As a little girl, I wrote stories and then illustrated them. One of my first was about a mouse named Betsy who saved the day by killing a snake in her schoolhouse classroom with her pencil. And in the fourth grade, I wrote a story about a girl who brought her painting to life and went inside it. She was painting a rainbow, but when she ran out of red paint, she used her blood. The life from her blood brought the painting to life and she escaped into this new world. As she traveled through this land, she brought color and life back to what had become a land of black, white, and gray.

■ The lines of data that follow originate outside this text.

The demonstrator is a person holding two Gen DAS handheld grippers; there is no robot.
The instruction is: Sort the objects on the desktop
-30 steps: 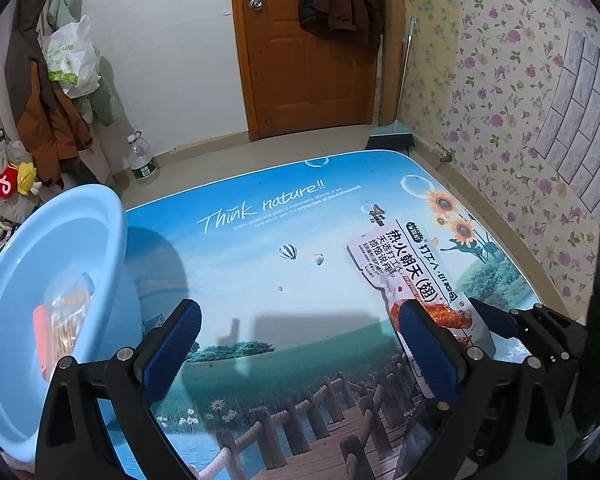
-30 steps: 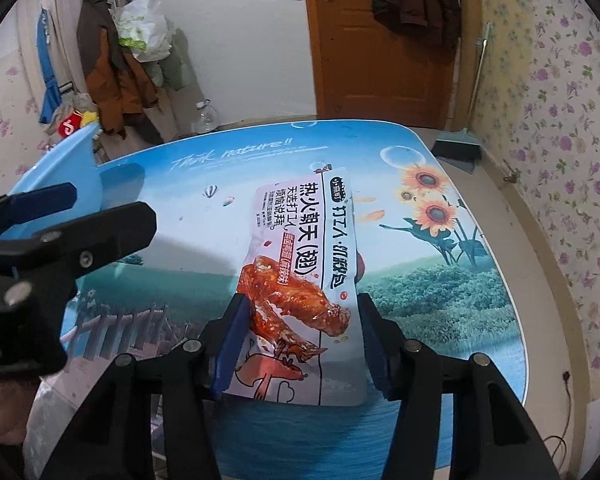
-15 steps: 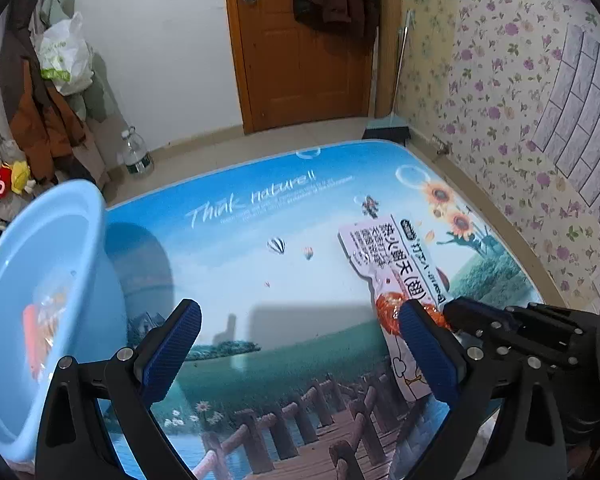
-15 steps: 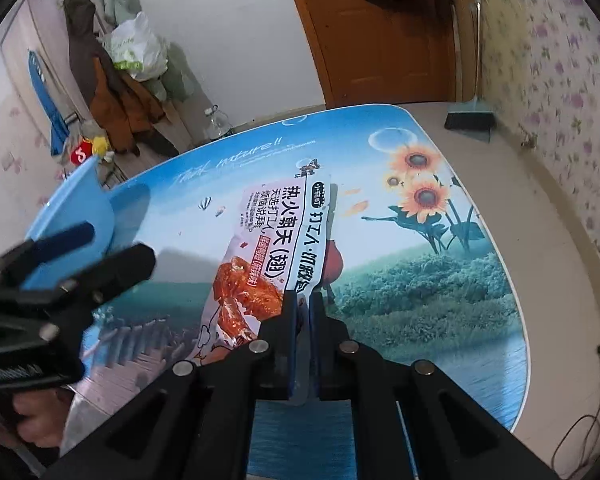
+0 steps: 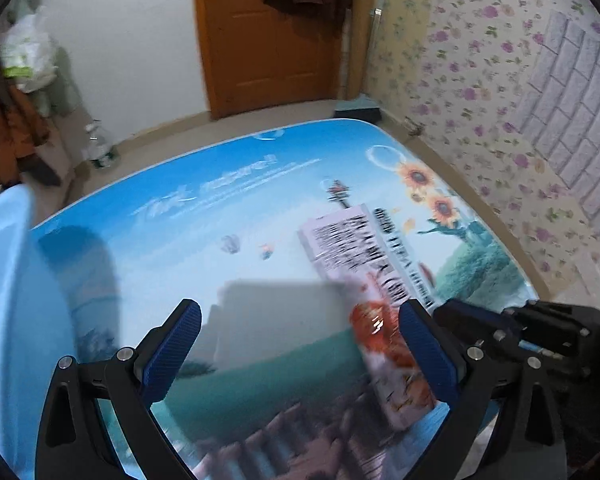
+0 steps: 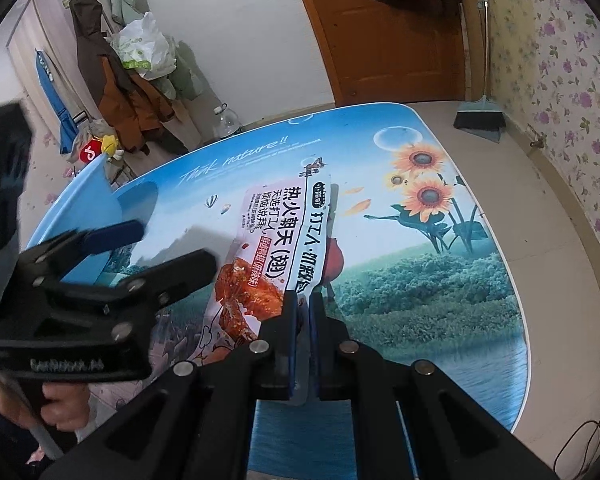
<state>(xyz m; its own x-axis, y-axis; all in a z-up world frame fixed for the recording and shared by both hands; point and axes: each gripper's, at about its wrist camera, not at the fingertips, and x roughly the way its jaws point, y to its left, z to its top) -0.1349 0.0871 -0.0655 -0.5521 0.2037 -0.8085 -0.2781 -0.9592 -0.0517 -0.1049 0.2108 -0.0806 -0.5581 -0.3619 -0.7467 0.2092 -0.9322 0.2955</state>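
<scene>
Farthest left stands the light blue basin (image 5: 4, 300), its rim rising at the table's left edge, and everything else is best placed from it. Just to its right the left gripper (image 5: 296, 344) hangs over the table (image 5: 180, 248) with its blue fingers spread wide and nothing between them. Farther right of the basin is the snack packet (image 6: 288, 224), white with red chicken-wing artwork; a second ago it lay flat with the right gripper's fingers apart on either side of it, and now the right gripper (image 6: 303, 320) is clamped on its near edge. The packet's shadow on the table suggests it has come up off the surface, and it shows blurred in the left wrist view. That means the pick is done; what appears to remain is carrying it leftward to the basin and letting go there.
</scene>
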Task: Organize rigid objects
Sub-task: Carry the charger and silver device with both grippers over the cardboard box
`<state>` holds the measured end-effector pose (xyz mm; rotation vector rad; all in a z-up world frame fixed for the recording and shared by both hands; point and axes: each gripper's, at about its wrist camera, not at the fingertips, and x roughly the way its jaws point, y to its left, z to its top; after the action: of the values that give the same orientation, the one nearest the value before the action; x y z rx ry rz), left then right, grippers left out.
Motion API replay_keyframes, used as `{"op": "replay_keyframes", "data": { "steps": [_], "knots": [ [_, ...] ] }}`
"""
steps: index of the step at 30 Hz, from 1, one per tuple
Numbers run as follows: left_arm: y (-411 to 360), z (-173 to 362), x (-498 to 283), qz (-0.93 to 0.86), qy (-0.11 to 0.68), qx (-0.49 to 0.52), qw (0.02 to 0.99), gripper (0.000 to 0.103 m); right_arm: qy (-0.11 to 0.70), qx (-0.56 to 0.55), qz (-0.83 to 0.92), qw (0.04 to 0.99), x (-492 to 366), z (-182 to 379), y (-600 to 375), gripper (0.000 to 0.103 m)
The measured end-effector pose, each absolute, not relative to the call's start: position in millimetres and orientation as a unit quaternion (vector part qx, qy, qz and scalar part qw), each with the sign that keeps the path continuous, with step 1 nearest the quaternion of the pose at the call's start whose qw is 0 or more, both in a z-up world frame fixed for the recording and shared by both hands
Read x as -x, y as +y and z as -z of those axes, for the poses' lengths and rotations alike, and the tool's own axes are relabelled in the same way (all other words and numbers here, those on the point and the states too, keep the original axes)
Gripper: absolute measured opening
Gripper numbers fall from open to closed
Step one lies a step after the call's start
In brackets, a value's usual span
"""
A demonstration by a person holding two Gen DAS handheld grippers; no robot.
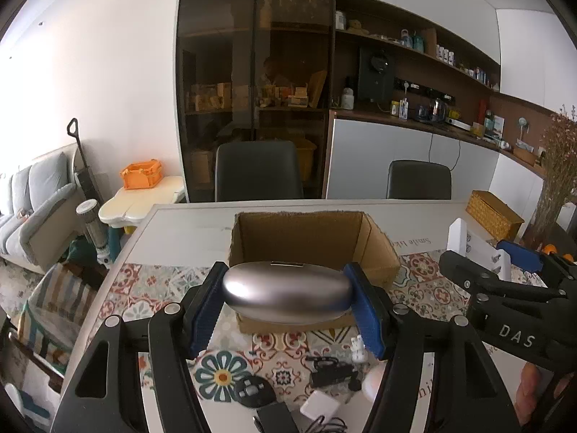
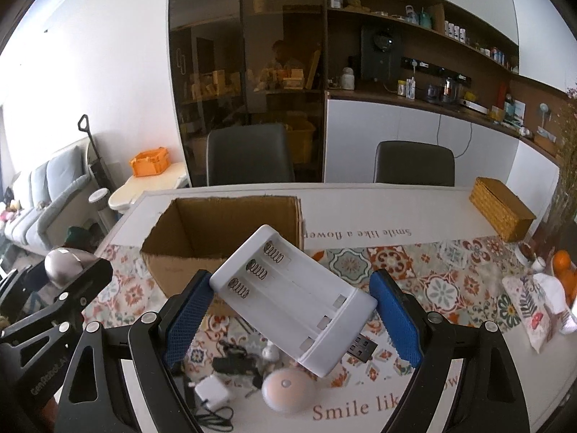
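Right wrist view reads "Smile like a flower" on the tablecloth (image 2: 360, 234); right gripper (image 2: 292, 301) clamps a white battery charger (image 2: 288, 299). Left gripper (image 1: 286, 294) clamps a silver case (image 1: 286, 292), hiding the cardboard box (image 1: 306, 238) front.

On the tablecloth (image 2: 360, 411) you can read "Smile lik" in red-brown letters near you, cut off by your right gripper (image 2: 290, 306). Farther away, the same cloth shows "Smile like a flower" upside down. Your left gripper (image 2: 54, 324) carries "GenRobot_AI" in the right wrist view. In the left wrist view, the right gripper (image 1: 505, 299) shows "DAS".
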<state>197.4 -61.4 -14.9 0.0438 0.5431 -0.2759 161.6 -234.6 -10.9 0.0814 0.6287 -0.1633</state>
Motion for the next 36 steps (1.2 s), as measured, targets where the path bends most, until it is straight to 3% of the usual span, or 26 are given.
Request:
{"op": "replay_keyframes", "data": {
  "steps": [17, 36],
  "knots": [
    [-86.0, 0.0, -273.8, 0.129, 0.292, -0.056, 0.946, 0.065, 0.343, -0.074, 0.076, 0.933, -237.7, 2.0, -256.5, 0.088],
    [-110.3, 32.9, -352.1, 0.141, 0.428, -0.090, 0.888, 0.065, 0.414, -0.073, 0.074, 0.904, -303.6, 21.5, -261.9, 0.088]
  ]
}}
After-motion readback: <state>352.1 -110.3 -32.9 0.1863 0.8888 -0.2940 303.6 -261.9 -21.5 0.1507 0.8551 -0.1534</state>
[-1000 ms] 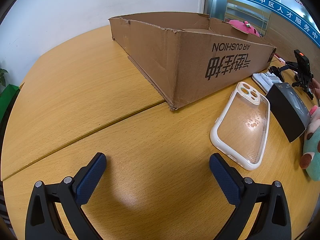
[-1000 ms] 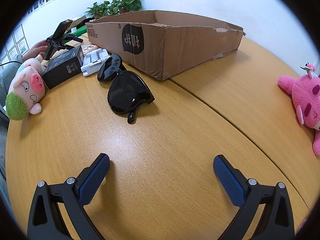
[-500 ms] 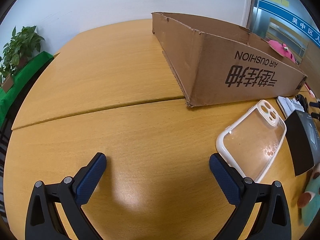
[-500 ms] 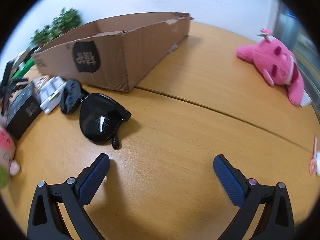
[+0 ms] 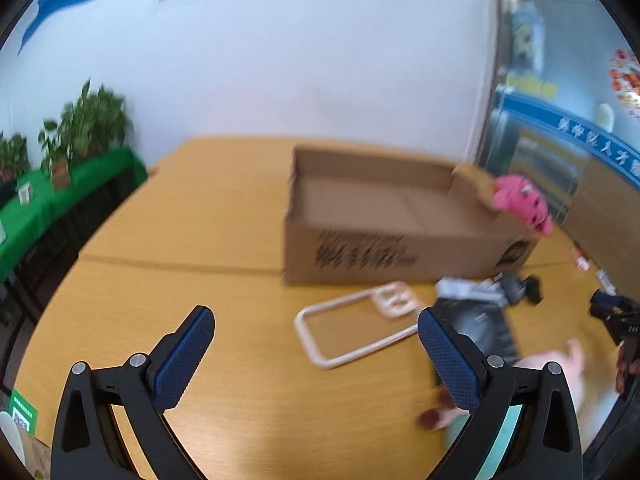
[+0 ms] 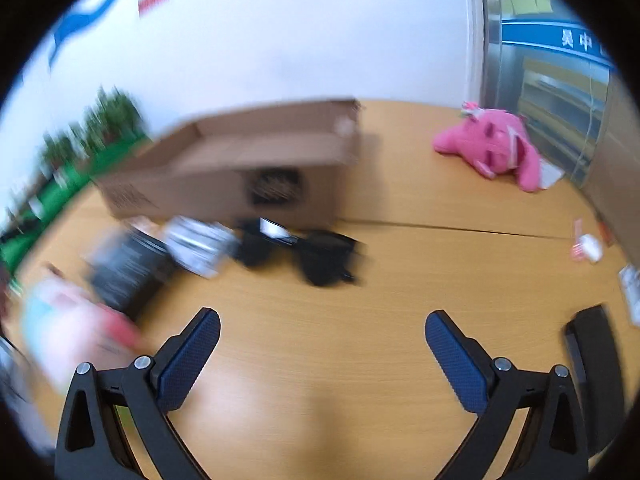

I am a non-traditional artist. Never crazy enough to fit in with the artsy-fartsy kids and yet never normal enough to fit in with all the...well…normal kids either. Rarely was I trying to make a political statement with my art nor was I a tortured soul who preferred to be left alone to work. Instead, I love being with people. In fact, some of my favorite work is portraits. Being able to capture someone is better than a stuffy still life. It wasn't until high school that I actually started to think that maybe I could have a career involving my artistic gifts. I never desired to be a fine artist, but I started to learn about this graphic design field. It was a way for me to mix art with business.

So I went to college and I became a graphic designer. But I haven't forgotten where it all started. And as I move on, I hope to do some more personal art projects as well as mixing the two mediums together. When I'm working on a project that I am really invested in and I'm able to block out all other distractions and dig in, I call it the "zone." It's kind of like going home, back to the basics, a happy place. When I'm in that zone, I am at my best and I am cookin'. At one point in time, I did a project in pastels that captured the Mary Cassatt idea of Mother and Child. Immediately I got swept away and did this piece in just over an hour. It's been awhile since I've been able to work like that, so I'm excited to dig in to a new project and get swept away again.